- Coat of arms
- Location of Mölsheim within Alzey-Worms district
- Mölsheim Mölsheim
- Coordinates: 49°38′48″N 8°10′10″E﻿ / ﻿49.64667°N 8.16944°E
- Country: Germany
- State: Rhineland-Palatinate
- District: Alzey-Worms
- Municipal assoc.: Monsheim

Government
- • Mayor (2019–24): Sascha Wötzel

Area
- • Total: 4.62 km^{2} (1.78 sq mi)
- Elevation: 197 m (646 ft)

Population (2022-12-31)
- • Total: 581
- • Density: 130/km^{2} (330/sq mi)
- Time zone: UTC+01:00 (CET)
- • Summer (DST): UTC+02:00 (CEST)
- Postal codes: 67591
- Dialling codes: 06243
- Vehicle registration: AZ
- Website: www.moelsheim.de

= Mölsheim =

Mölsheim is an Ortsgemeinde – a municipality belonging to a Verbandsgemeinde, a kind of collective municipality – in the Alzey-Worms district in Rhineland-Palatinate, Germany.

== Geography ==

=== Location ===
The municipality lies in Rhenish Hesse and belongs to the Verbandsgemeinde of Monsheim, whose seat is in the like-named municipality.

== History ==
Near Mölsheim in 1930, the Mölsheim filigree disc fibula from the 7th century was found. This fibula is among the most richly decorated from the era in which it was made. A farmer discovered it while doing clearing work on his vineyard in the Mölsheim municipal area.
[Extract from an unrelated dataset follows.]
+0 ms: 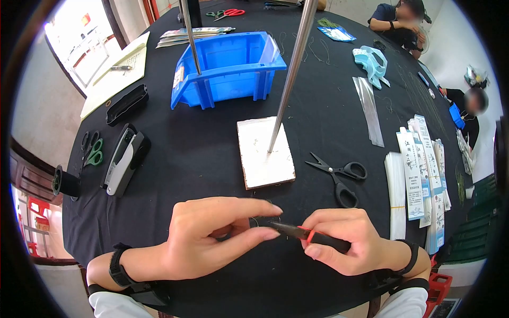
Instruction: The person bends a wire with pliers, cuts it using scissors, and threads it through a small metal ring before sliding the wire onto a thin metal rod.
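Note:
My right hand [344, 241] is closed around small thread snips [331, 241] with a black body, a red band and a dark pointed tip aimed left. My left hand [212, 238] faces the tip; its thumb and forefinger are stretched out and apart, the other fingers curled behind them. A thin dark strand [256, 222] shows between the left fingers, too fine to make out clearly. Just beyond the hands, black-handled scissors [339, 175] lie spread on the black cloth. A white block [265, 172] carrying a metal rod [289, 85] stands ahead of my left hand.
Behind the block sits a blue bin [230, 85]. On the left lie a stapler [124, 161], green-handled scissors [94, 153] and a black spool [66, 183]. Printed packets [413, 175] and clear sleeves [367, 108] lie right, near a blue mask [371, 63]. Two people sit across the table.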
The Mölsheim golden fibula, as it is also known, is on display at the Hessisches Landesmuseum Darmstadt.

== Politics ==

=== Municipal council ===
The council is made up of 12 council members, who were elected by majority vote proportional representation at the municipal election held on 7 June 2009, and the honorary mayor as chairwoman.
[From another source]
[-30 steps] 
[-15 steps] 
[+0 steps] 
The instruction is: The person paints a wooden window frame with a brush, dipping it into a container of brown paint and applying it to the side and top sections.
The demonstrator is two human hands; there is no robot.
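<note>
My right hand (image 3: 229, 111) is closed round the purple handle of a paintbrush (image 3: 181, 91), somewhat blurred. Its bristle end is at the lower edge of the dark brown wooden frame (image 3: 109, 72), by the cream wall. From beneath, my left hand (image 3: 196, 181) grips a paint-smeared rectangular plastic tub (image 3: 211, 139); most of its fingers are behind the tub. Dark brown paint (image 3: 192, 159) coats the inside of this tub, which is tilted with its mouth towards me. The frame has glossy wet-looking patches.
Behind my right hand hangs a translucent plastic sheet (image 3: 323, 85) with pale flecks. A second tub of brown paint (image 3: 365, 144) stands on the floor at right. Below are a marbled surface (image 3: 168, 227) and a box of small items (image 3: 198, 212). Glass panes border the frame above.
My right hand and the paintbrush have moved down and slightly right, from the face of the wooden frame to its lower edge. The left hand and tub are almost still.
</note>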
The municipal election held on 7 June 2009 yielded the following results:
| | SPD | CDU | FWG | Herz | Total |
| 2009 | 7 | 2 | 1 | 2 | 12 seats |

=== Mayors ===
- Adolf Weiß (1948–1972)
- …
- Josef Ehrhard - CDU (1984–1999)
- Helge Wilding - SPD (1999–2014)
- Sascha Wötzel - Ind. (since 2014)

=== Coat of arms ===
The municipality’s arms might be described thus: Per fess, in base per pale argent a cross sable, sable three lions passant sinister Or armed and langued gules, and bendy lozengy argent and azure.
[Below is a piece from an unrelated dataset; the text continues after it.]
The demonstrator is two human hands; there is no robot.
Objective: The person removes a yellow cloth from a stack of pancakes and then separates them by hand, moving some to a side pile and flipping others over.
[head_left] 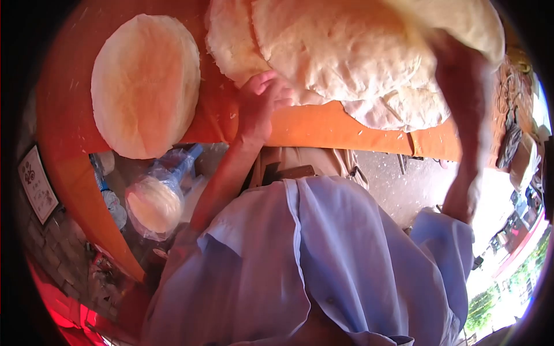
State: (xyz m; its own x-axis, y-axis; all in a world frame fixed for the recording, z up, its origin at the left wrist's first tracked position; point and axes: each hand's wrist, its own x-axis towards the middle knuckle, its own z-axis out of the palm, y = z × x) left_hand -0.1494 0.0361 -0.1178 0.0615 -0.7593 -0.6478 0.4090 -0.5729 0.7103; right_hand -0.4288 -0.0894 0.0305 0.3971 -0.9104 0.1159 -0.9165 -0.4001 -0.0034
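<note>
Several large pale flatbreads [340, 52] lie overlapping on an orange-covered table [311, 126], filling the upper middle of the head view. My left hand [265, 98] is at the near left edge of these breads, its fingers curled against the edge of one flatbread. My right hand [424, 26] reaches over the right side of the pile. Motion smears it, and its fingers cannot be made out. To the left of my left hand, a single oval flatbread [144, 86] lies flat, its near end at the table's edge.
Below the table on the left sits bread in a clear plastic bag [153, 205], beside something blue. A framed sheet [38, 183] with dark markings is at the far left. A dark bundle [509, 138] and a pale bag [524, 161] are at the right.
</note>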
== Culture and sightseeing==

=== Regular events ===
Once a year in Mölsheim, the kermis (church consecration festival, locally known as the Melsmer Kerb) is held, with celebrating, dancing and drinking, on the first weekend in September. With its good music and Mölsheim wine, the festival is a magnet every year for young and old. Traditionally, the Kerb begins on the Friday with the opening by the kermis youth (Kerwejugend). A highlight every year is the parade on the Sunday at 14:00, which is enjoyed by many visitors from near and far. The Kerb ends on the following Monday evening.